= Marta Jiráčková =

Czech composer (born 1932)

Marta Jiráčková (born 22 March 1932) is a Czech composer.

==Biography==
Marta Jiráčková was born in Kladno. She studied with Emil Hlobil at the Prague Conservatory of Music, and after graduating in 1959, took a job in Czechoslovak Radio as a music editor. She studied harmony and composition with Alois Hába from 1962 until 1964, and took a break from composition when she married conductor Václav Jiráček. After her husband died in an accident, she returned to study and composition in the 1970s in Brno with Ctirad Kohoutek and Alois Piňos at the Janáček Academy of Music and Performing Arts.
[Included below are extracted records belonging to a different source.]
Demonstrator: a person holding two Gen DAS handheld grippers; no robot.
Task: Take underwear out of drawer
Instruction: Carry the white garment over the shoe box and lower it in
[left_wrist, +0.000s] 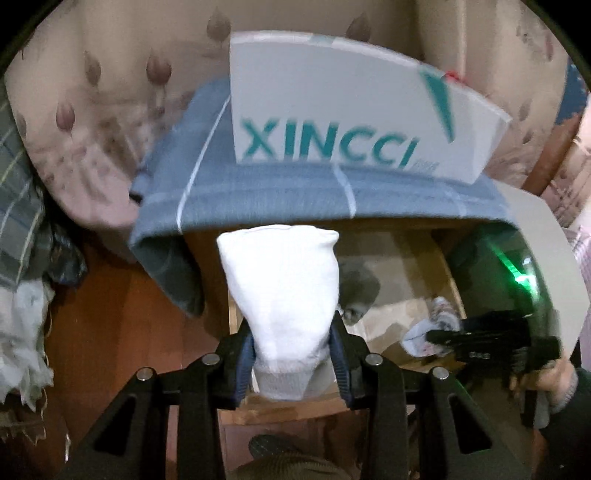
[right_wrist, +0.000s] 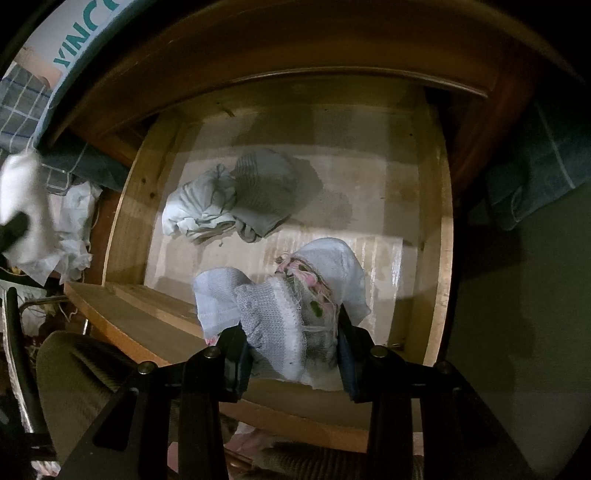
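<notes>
My left gripper (left_wrist: 291, 354) is shut on a folded white piece of underwear (left_wrist: 284, 291), held up in front of the blue checked cloth (left_wrist: 258, 195). The same white piece (right_wrist: 22, 206) shows at the left edge of the right wrist view, outside the drawer. My right gripper (right_wrist: 293, 354) is shut on a bunched light-blue and pink-patterned garment (right_wrist: 288, 310) just above the wooden drawer (right_wrist: 125, 206) floor. A crumpled grey garment (right_wrist: 236, 195) lies farther back in the drawer. In the left wrist view the right gripper (left_wrist: 436, 338) sits low in the drawer with its bundle.
A white box printed XINCCI (left_wrist: 351, 110) rests on the blue cloth over the cabinet top. A floral quilt (left_wrist: 92, 129) and plaid fabric (left_wrist: 18, 206) lie at left. White crumpled fabric (right_wrist: 74, 236) sits left of the drawer. A hand (left_wrist: 554, 380) holds the right tool.
</notes>
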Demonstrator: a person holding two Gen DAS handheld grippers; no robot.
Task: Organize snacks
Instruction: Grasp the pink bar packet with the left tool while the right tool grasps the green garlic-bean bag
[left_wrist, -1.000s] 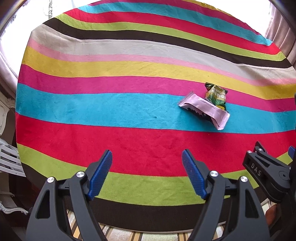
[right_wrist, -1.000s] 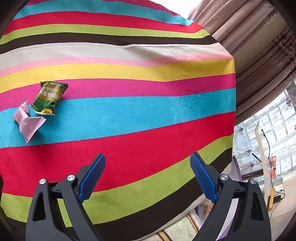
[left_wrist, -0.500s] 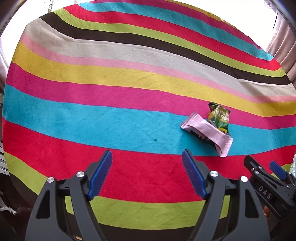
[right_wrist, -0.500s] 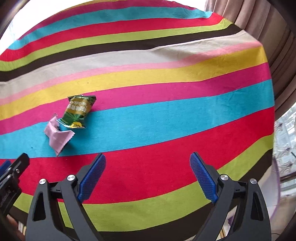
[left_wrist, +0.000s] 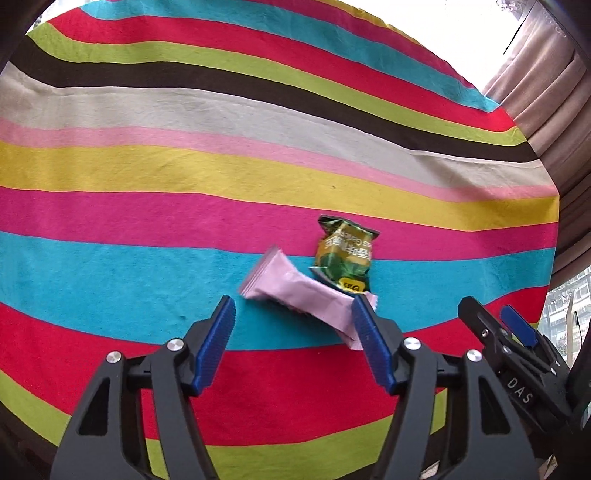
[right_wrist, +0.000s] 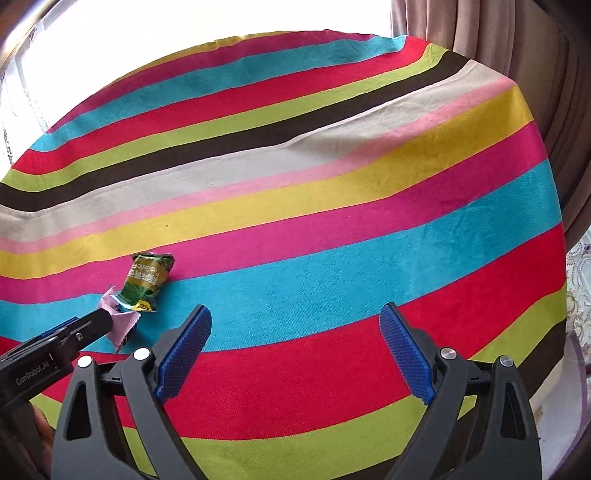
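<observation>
1. Bench (left_wrist: 147, 177) covered by a striped cloth (right_wrist: 332, 221) in red, blue, green, brown, cream, pink and yellow bands.
2. Pink snack bar (left_wrist: 299, 291) lying on the blue stripe, slanted, with its right end reaching the edge of the red stripe.
3. Green snack packet (left_wrist: 343, 254) just behind the pink bar, across the line between the magenta and blue stripes, its lower edge touching or overlapping the bar.
4. Left hand-held gripper (left_wrist: 293, 341) low over the pink bar, jaws apart and just been closing, bar partly between them, right pad (left_wrist: 373, 343) in front of the bar's right end; contact impossible to tell.
5. Right hand-held gripper (right_wrist: 295, 350) over bare red and blue stripes, jaws wide apart, nothing between them, to the right of both snacks.
6. Brown curtain (right_wrist: 535, 92) along the bench's far right side.
</observation>
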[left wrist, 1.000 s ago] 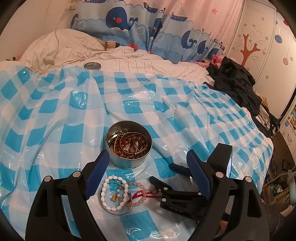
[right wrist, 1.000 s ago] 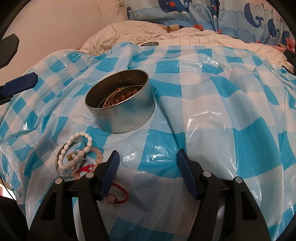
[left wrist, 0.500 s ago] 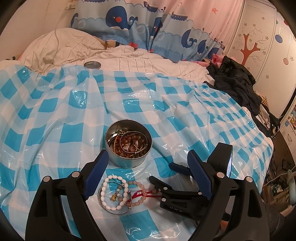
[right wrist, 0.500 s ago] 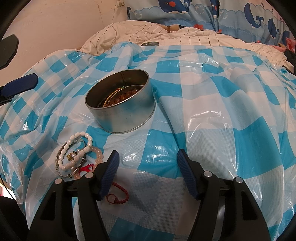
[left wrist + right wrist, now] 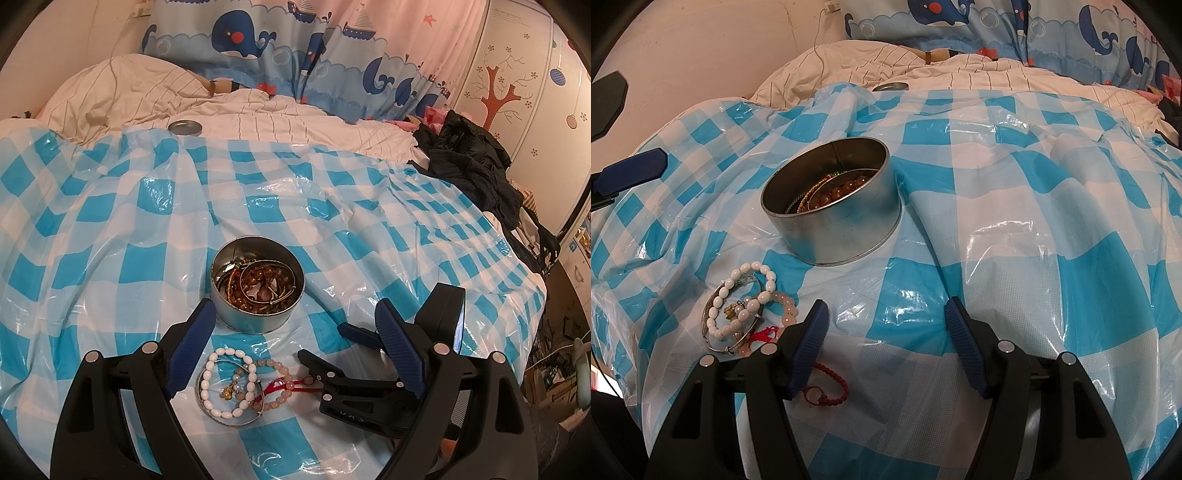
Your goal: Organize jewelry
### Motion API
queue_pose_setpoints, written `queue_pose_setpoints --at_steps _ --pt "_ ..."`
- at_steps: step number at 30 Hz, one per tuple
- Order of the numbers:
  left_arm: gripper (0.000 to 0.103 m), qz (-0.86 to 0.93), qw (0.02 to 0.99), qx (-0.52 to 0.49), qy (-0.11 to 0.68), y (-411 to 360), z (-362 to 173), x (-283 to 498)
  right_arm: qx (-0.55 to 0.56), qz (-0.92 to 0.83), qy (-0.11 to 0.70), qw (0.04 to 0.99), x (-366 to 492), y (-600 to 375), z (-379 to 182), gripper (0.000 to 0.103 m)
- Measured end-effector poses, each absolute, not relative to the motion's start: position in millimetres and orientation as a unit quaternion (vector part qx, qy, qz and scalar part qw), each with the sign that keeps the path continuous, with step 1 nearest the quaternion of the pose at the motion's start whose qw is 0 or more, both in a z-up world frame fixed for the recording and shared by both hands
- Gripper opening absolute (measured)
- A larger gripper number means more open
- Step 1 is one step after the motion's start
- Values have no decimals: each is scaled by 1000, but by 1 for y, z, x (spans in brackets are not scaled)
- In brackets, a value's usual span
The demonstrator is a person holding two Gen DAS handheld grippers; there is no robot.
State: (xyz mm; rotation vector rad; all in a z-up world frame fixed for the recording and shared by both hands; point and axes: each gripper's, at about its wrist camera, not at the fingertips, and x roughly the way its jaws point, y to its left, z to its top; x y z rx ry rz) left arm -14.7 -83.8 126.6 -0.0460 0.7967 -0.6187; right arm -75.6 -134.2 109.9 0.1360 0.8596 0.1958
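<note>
Jewelry, loose lot: a white oval-bead bracelet [image 5: 227, 384], a thin silver bangle [image 5: 236, 419], a pale pink round-bead bracelet [image 5: 280, 384] and a red braided cord bracelet [image 5: 827, 386], heaped on the blue-and-white checked plastic sheet [image 5: 110, 266].

Left gripper [image 5: 291, 347]: blue-padded jaws spread wide, nothing between them, held above the heap, which lies between its tips toward 7 o'clock in its own view; judged poised for a pick.

Right gripper [image 5: 886, 328]: jaws likewise spread and empty, low over the sheet; heap at 9 o'clock of its tips, the red cord passing under its left pad (contact cannot be told).

Round silver metal tin [image 5: 258, 284]: at 12 o'clock from the heap, just beside it, open-topped, already holding brown beads and bangles; presumably the destination, set close for short transfers.

Round metal lid [image 5: 184, 128]: far off at 11 o'clock, on striped cream bedding [image 5: 288, 122], well apart.
</note>
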Motion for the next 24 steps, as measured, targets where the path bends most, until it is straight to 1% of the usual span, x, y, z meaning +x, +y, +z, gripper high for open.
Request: queue_pose_setpoints --at_steps 24 --pt "85 -296 875 -21 384 -85 127 -15 66 95 416 902 -75 -133 110 66"
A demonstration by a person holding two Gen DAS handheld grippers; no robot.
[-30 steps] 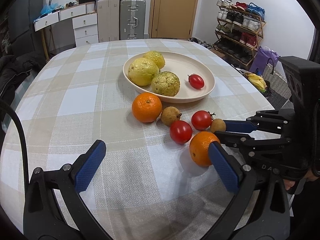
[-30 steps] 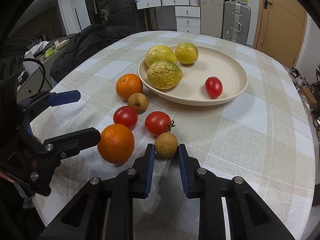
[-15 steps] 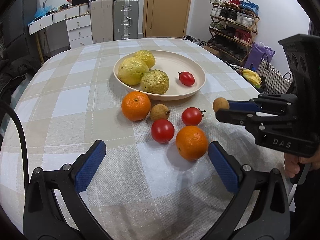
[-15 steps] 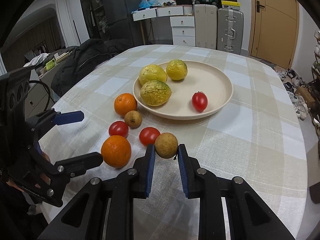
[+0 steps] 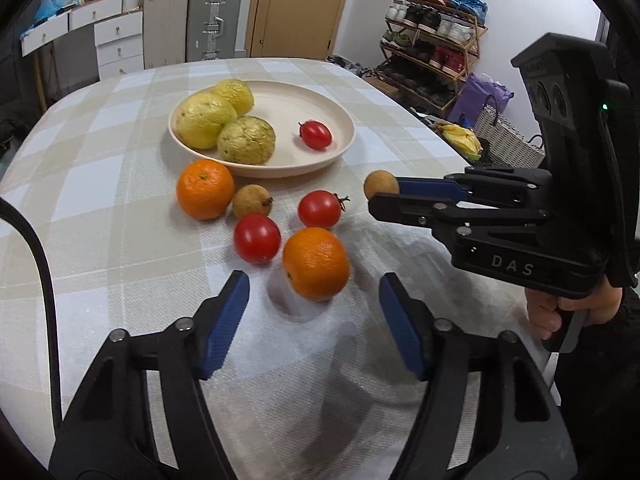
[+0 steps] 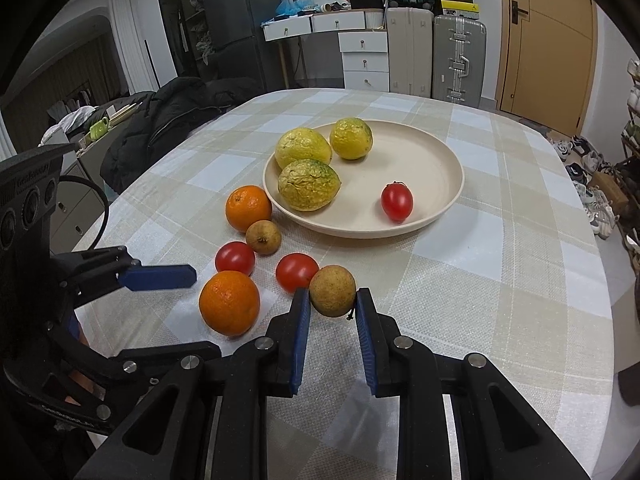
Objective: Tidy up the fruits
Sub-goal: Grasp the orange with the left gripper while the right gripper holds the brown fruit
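Note:
My right gripper is shut on a small brown fruit and holds it above the table; it also shows in the left wrist view. My left gripper is open, its jaws either side of an orange on the cloth. A cream plate holds three yellow-green fruits and a red tomato. On the cloth lie a second orange, another brown fruit and two tomatoes.
The table has a beige checked cloth. A dark jacket lies beyond the table's left edge in the right wrist view. A shoe rack, suitcases and drawers stand around the room.
My right gripper has lifted the small brown fruit off the cloth. My left gripper has moved in around the near orange, still open.

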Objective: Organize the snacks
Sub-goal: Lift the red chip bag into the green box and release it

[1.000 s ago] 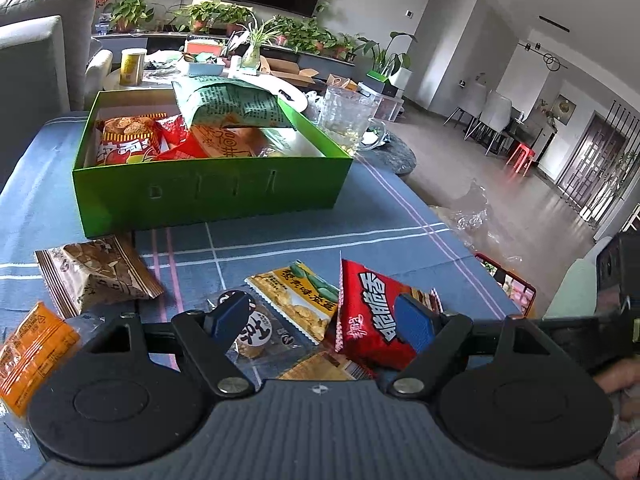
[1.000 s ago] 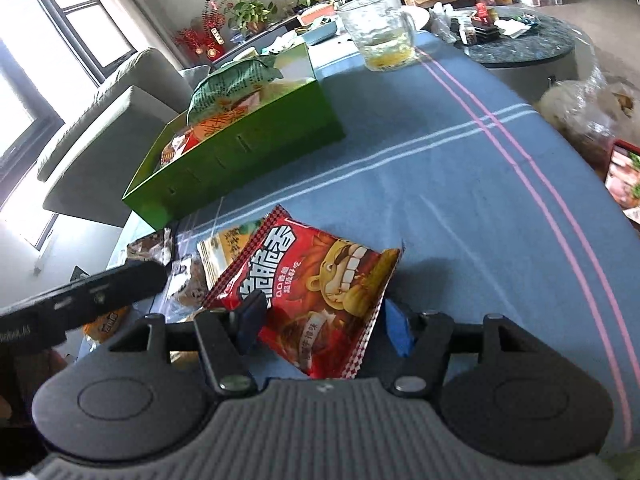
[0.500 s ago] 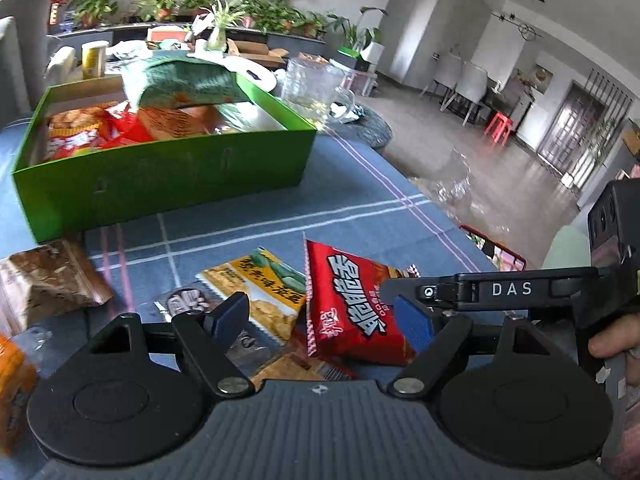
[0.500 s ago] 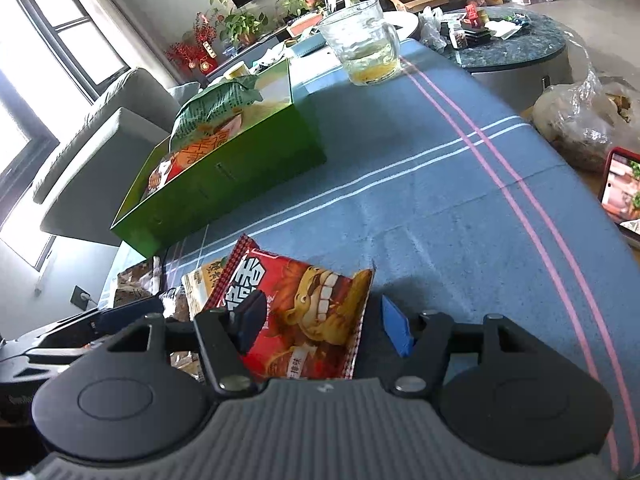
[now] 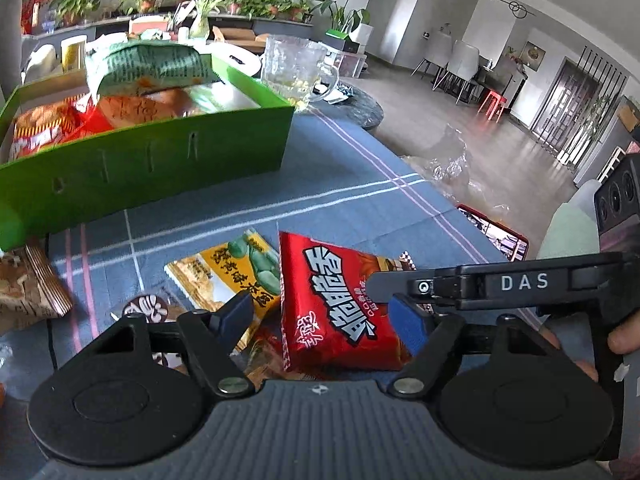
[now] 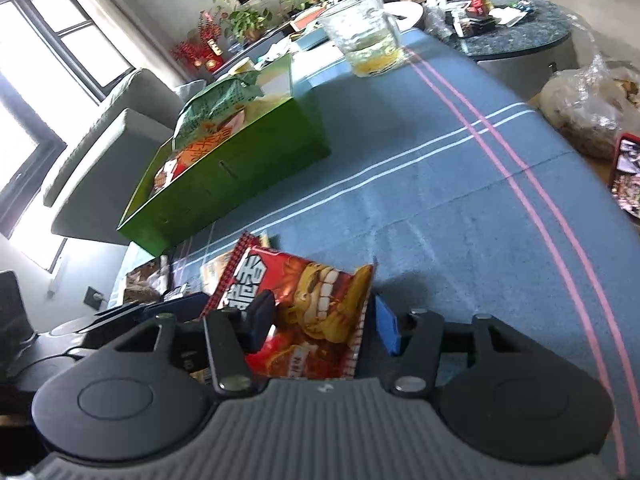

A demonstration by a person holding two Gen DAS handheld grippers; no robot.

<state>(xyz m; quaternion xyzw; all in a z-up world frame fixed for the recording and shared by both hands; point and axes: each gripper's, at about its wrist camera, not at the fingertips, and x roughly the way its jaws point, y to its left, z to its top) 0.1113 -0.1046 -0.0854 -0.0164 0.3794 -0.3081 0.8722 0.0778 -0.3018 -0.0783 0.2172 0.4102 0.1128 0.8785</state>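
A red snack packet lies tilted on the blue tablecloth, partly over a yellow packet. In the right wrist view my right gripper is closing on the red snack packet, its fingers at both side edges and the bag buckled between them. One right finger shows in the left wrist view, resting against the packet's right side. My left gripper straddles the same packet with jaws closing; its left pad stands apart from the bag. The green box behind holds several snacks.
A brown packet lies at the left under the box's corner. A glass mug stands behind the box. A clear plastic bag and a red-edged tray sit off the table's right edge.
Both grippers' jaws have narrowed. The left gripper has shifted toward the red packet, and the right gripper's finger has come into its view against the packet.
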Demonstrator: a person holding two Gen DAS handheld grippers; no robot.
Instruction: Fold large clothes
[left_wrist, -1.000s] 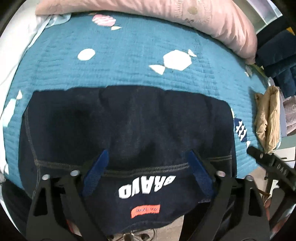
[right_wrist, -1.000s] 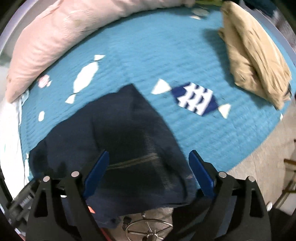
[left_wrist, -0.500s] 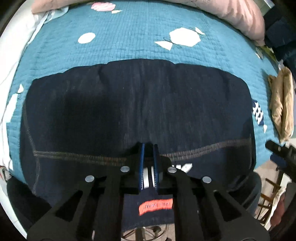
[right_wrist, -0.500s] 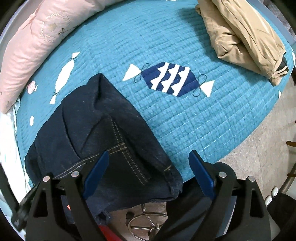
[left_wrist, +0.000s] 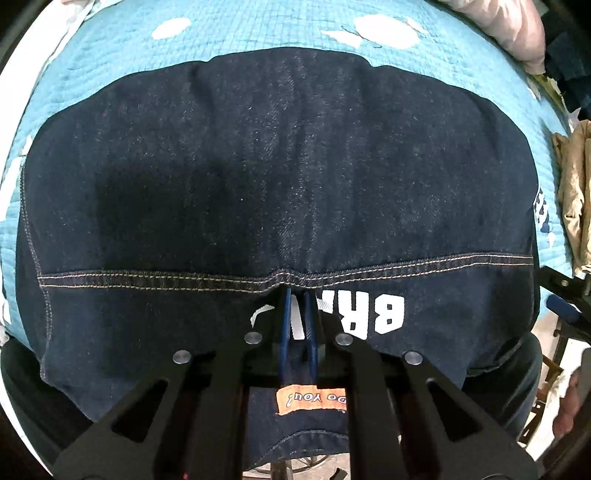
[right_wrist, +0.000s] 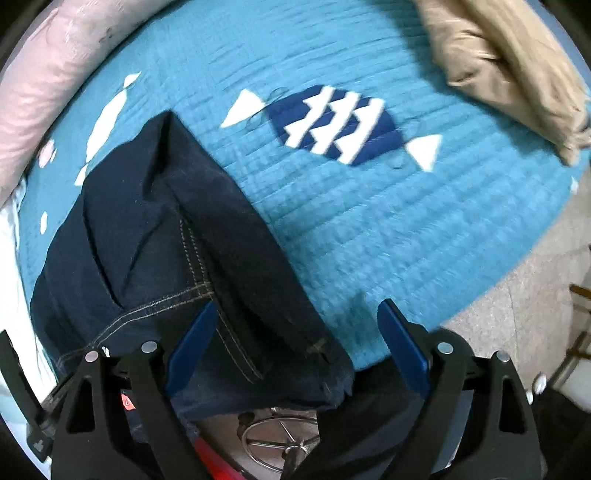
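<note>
Teal quilted bedspread (right_wrist: 369, 229) with candy-shaped patches fills both views, and one dark navy denim garment (left_wrist: 277, 177) with tan topstitching lies folded across it, near edge hanging off the bed. One pink pillow (right_wrist: 48, 77) sits along the far side, and one crumpled beige garment (right_wrist: 509, 66) lies well apart at the corner. Two grippers here. Left gripper (left_wrist: 297, 306) is clamped nearly closed, pinching a bit of denim at the stitched seam by the white lettering. Right gripper (right_wrist: 295, 339) hangs with jaws wide apart over the denim's corner, gripping nothing. Probably best if the right one bites the corner through all layers before both lift, keeping the edge level so the fold stays square.
</note>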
Her composition Loď bláznů (The Ship of Fools) was awarded the 1992 Prize of the Czech Music Fund.

==Works==
Jiráčková has composed more than forty works, including vocal music, chamber music, symphonies, ballet, and music for radio and television. Selected works include:

Orchestral works:
- Sláva Vorlová's Confession, symphonic sketch with solo trumpet and soprano. Op. 8 (1973)
- Nanda Devi, Symphony No. 1, with children's and female chorus and tower bells, Op. 25 (1979)
- Ave Seikilos, composition in one movement for strings and percussion, Op. 31 (1983)
- The Butterfly Effect, composition for violoncello solo, string orchestra and percussion, Op. 32 (1984)
- Silbo, Symphony No. 2 for large orchestra with an Interlude for children's chorus, Op. 34 (1986–87)
- A lesson of Composition, Three Movements for organ, string orchestra and percussion, Op. 35 (1988)

Chamber works:
- Four Preludes, an Interlude and a Postlude for piano, Op. 5 (1972–73)
- Variations on a Borrowed Theme, for a chamber ensemble, Op. 14 (1975)
- Three Songs Without Lyrics, for soprano, flute, horn, clarinet, bass clarinet, violoncello, celesta and percussion, Op. 21 (1977)
- The Blankenburg Fugue, for string quartet, Op. 33 (1985)
- Imago vitae, suite for organ, Op. 36 (1989)
- Variations on the Policy of Queen Hatshepsovet, for two pianos Op. 37 (1989)
- Dodekaria I, sonata for violin and piano. Op. 38 (1990)
- Dodekaria II, sonata for dulcimer and flute, Op. 42 (1992)
- Dodekaria Tristis (III), sonata for basset horn and piano, Op. 43 (1992)
- Die Warheit über Sancho Panza (The Truth About Sancho Panza), for narrator, flute, bassoon, violoncello and percussion, Op. 48 (1993)
- Centre of Gravity of Humanity, for 8 double-reed woodwind instruments, Op. 49 (1993)
- Růžová pivoňka (The Pink Peony; Die Rosa Pfingstrose), fantasie on the painting by Bohumil Klimeš-Kozina for viola and piano, Op. 56 (2000)

Vocal compositions:
- Lokh Geet, cycle of female choruses, op.2 (1972)
- Just So, five duos for soprano and flute to a text by J. Prévert, Op. 3 (1972)
- I, Charles Lounsbury, cantate for baritone and piano, Op. 7 (1973)
- Eight Wonders of the World, eight scenes for voices, harp and percussion, Op. 18 (1976)
- De corde, chamber composition for soprano, piano and tower bell to words by Jan Tausinger, Op. 29 (1982)
- Svatý Václave (Saint Wenceslas), Evocation of the Ancient Choral Manuscript for soprano, viola and piano, Op. 39 (1991), or for mezzo-soprano and organ, Op. 39a (1992)
- There you go, Fresco for soprano, reciter and piano trio to the words of the New Zealand poet David Howard, Op. 59 (2007)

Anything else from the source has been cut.